● TASK BRIEF
Before copying, set the pictures aside; then repeat every line below verbatim.

BEGIN

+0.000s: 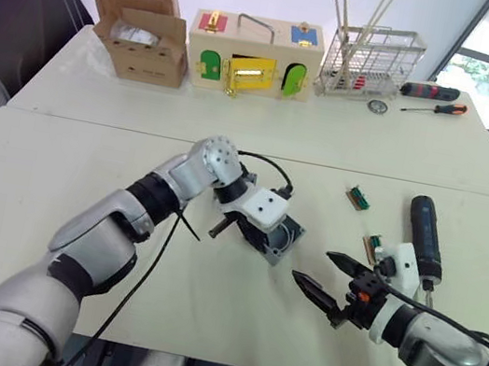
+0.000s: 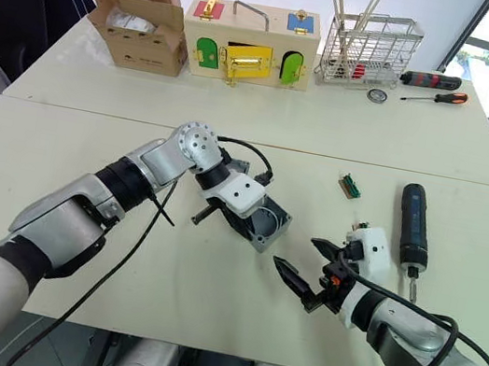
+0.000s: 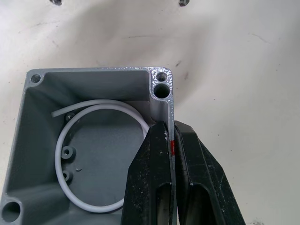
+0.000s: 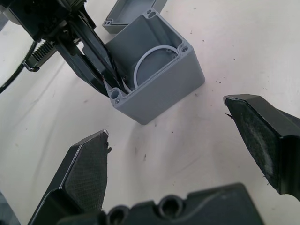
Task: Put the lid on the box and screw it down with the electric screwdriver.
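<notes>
The box [image 1: 284, 238] is grey and open, lying tilted in the middle of the near table. A loose white ring [image 3: 60, 154] lies inside it. My left gripper [image 3: 171, 127] is shut on one wall of the box, right at its small red mark. The lid [image 4: 127, 14] lies just behind the box, partly hidden by the left gripper. My right gripper [image 1: 313, 266] stands open a short way to the right of the box, empty, its jaws pointing at it. The electric screwdriver [image 1: 426, 236], thick and black, lies on the table to the right beside my right wrist.
Two small green connectors [image 1: 358, 198] lie left of the electric screwdriver. On the far table stand a cardboard carton [image 1: 144, 28], a wooden latch box [image 1: 252, 56] and a wire rack [image 1: 370, 63], with two manual screwdrivers [image 1: 431, 91] to its right.
</notes>
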Motion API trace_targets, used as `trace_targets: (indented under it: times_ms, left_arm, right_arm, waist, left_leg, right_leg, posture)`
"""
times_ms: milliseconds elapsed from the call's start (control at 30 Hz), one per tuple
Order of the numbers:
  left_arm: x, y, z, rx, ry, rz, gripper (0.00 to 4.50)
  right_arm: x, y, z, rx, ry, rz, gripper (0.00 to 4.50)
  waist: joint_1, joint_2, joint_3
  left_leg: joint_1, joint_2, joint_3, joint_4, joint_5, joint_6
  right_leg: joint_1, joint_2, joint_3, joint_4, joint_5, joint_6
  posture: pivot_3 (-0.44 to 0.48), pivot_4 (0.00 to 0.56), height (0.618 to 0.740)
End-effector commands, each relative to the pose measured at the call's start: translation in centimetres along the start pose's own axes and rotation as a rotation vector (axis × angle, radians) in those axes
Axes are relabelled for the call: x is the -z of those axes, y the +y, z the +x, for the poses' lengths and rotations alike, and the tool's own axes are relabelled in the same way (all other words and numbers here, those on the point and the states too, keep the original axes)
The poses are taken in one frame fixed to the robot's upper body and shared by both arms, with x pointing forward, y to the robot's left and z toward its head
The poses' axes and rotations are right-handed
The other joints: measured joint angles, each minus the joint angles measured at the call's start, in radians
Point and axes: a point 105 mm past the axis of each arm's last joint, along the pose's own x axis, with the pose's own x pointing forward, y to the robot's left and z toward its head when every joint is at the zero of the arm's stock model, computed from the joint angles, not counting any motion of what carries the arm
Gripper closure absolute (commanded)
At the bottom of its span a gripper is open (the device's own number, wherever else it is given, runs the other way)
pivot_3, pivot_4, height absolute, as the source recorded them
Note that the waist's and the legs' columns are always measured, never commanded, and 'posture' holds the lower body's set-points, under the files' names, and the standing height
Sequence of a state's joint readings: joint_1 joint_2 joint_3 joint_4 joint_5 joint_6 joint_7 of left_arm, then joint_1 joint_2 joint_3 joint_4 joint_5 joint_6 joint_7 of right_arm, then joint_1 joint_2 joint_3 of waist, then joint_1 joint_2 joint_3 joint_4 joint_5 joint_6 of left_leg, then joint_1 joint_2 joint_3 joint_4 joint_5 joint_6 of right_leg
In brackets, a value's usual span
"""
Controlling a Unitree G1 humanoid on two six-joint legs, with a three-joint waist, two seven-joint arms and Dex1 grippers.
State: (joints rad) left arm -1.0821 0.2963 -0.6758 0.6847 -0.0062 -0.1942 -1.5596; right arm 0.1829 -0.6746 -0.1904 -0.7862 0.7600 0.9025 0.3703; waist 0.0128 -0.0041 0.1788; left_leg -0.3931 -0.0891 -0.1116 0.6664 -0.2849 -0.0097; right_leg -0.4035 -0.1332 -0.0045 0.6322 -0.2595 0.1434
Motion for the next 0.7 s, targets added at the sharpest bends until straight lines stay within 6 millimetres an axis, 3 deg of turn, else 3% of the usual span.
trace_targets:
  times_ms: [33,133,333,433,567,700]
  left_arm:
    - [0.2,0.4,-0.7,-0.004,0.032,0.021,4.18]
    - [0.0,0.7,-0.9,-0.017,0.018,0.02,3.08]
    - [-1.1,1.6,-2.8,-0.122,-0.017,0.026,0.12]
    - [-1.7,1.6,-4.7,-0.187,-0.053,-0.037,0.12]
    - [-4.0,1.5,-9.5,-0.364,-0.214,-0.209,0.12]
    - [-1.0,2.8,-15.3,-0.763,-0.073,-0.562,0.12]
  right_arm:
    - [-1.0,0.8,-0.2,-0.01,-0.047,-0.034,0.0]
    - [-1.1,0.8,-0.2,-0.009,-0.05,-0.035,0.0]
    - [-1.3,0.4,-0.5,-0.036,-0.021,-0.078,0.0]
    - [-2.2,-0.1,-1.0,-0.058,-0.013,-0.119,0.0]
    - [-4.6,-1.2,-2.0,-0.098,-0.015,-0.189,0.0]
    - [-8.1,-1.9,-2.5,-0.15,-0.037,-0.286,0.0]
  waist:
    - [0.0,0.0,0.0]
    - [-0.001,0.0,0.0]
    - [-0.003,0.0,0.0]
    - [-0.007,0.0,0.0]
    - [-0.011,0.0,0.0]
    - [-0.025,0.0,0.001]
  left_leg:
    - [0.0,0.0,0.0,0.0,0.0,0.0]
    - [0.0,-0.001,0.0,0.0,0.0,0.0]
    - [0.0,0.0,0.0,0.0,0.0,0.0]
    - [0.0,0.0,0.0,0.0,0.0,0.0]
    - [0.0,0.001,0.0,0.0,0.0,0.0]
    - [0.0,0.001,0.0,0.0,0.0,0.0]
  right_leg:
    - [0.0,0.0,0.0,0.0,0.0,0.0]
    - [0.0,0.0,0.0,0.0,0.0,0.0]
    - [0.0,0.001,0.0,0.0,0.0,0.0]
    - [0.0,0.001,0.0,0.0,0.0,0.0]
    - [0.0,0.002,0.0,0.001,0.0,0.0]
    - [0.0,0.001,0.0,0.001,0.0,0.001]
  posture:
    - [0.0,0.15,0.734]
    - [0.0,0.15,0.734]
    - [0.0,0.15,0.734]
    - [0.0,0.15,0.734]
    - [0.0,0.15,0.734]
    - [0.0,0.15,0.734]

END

● EXERCISE SOLUTION
+0.000s: 
+0.000s: 
+0.000s: 
+0.000s: 
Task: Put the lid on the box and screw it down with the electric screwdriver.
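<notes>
The box [image 1: 284, 238] is grey and open, lying tilted in the middle of the near table. A loose white ring [image 3: 60, 154] lies inside it. My left gripper [image 3: 171, 127] is shut on one wall of the box, right at its small red mark. The lid [image 4: 127, 14] lies just behind the box, partly hidden by the left gripper. My right gripper [image 1: 313, 266] stands open a short way to the right of the box, empty, its jaws pointing at it. The electric screwdriver [image 1: 426, 236], thick and black, lies on the table to the right beside my right wrist.
Two small green connectors [image 1: 358, 198] lie left of the electric screwdriver. On the far table stand a cardboard carton [image 1: 144, 28], a wooden latch box [image 1: 252, 56] and a wire rack [image 1: 370, 63], with two manual screwdrivers [image 1: 431, 91] to its right.
</notes>
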Motion API trace_targets, used as `trace_targets: (indented under it: times_ms, left_arm, right_arm, waist, left_leg, right_leg, posture)`
"""
times_ms: milliseconds elapsed from the call's start (control at 30 Hz), one per tuple
Order of the numbers:
  left_arm: x, y, z, rx, ry, rz, gripper (0.00 to 4.50)
  right_arm: x, y, z, rx, ry, rz, gripper (0.00 to 4.50)
  waist: joint_1, joint_2, joint_3
  left_leg: joint_1, joint_2, joint_3, joint_4, joint_5, joint_6
  right_leg: joint_1, joint_2, joint_3, joint_4, joint_5, joint_6
  posture: pivot_3 (-0.44 to 0.48), pivot_4 (0.00 to 0.56), height (0.618 to 0.740)
End-effector commands, each relative to the pose measured at the call's start: translation in centimetres along the start pose's own axes and rotation as a rotation vector (axis × angle, radians) in those axes
Axes are relabelled for the call: x is the -z of those axes, y the +y, z the +x, for the poses' lengths and rotations alike, and the tool's own axes are relabelled in the same way (all other words and numbers here, those on the point and the states too, keep the original axes)
The poses are taken in one frame fixed to the robot's upper body and shared by both arms, with x pointing forward, y to the robot's left and z toward its head
The poses' axes and rotations are right-handed
The other joints: measured joint angles, each minus the joint angles measured at the call's start, in radians
Point and axes: a point 105 mm past the axis of each arm's last joint, along the pose's own x axis, with the pose's own x pointing forward, y to the robot's left and z toward its head when every joint is at the zero of the arm's stock model, computed from the joint angles, not counting any motion of what carries the arm
Gripper closure absolute (commanded)
At the bottom of its span a gripper is open (the device's own number, wherever else it is given, runs the other way)
pivot_3, pivot_4, height absolute, as the source recorded them
Note that the waist's and the legs' columns are always measured, never commanded, and 'posture' holds the lower body's set-points, under the files' names, and the standing height
Sequence of a state's joint readings: joint_1 joint_2 joint_3 joint_4 joint_5 joint_6 joint_7 of left_arm, then joint_1 joint_2 joint_3 joint_4 joint_5 joint_6 joint_7 of right_arm, then joint_1 joint_2 joint_3 of waist, then joint_1 joint_2 joint_3 joint_4 joint_5 joint_6 of left_leg, then joint_1 joint_2 joint_3 joint_4 joint_5 joint_6 of right_leg
In brackets, a value's usual span
"""
Controlling a Unitree G1 humanoid on two six-joint legs, with a three-joint waist, two seven-joint arms and Dex1 grippers.
State: (joints rad) left arm -1.0821 0.2963 -0.6758 0.6847 -0.0062 -0.1942 -1.5596; right arm 0.1829 -0.6746 -0.1904 -0.7862 0.7600 0.9025 0.3703; waist 0.0128 -0.0041 0.1788; left_leg -0.3931 -0.0891 -0.1116 0.6664 -0.2849 -0.0097; right_leg -0.4035 -0.1332 -0.0045 0.6322 -0.2595 0.1434
Motion for the next 0.7 s, targets added at the sharpest bends until straight lines stay within 6 millimetres an axis, 3 deg of turn, else 3% of the usual span.
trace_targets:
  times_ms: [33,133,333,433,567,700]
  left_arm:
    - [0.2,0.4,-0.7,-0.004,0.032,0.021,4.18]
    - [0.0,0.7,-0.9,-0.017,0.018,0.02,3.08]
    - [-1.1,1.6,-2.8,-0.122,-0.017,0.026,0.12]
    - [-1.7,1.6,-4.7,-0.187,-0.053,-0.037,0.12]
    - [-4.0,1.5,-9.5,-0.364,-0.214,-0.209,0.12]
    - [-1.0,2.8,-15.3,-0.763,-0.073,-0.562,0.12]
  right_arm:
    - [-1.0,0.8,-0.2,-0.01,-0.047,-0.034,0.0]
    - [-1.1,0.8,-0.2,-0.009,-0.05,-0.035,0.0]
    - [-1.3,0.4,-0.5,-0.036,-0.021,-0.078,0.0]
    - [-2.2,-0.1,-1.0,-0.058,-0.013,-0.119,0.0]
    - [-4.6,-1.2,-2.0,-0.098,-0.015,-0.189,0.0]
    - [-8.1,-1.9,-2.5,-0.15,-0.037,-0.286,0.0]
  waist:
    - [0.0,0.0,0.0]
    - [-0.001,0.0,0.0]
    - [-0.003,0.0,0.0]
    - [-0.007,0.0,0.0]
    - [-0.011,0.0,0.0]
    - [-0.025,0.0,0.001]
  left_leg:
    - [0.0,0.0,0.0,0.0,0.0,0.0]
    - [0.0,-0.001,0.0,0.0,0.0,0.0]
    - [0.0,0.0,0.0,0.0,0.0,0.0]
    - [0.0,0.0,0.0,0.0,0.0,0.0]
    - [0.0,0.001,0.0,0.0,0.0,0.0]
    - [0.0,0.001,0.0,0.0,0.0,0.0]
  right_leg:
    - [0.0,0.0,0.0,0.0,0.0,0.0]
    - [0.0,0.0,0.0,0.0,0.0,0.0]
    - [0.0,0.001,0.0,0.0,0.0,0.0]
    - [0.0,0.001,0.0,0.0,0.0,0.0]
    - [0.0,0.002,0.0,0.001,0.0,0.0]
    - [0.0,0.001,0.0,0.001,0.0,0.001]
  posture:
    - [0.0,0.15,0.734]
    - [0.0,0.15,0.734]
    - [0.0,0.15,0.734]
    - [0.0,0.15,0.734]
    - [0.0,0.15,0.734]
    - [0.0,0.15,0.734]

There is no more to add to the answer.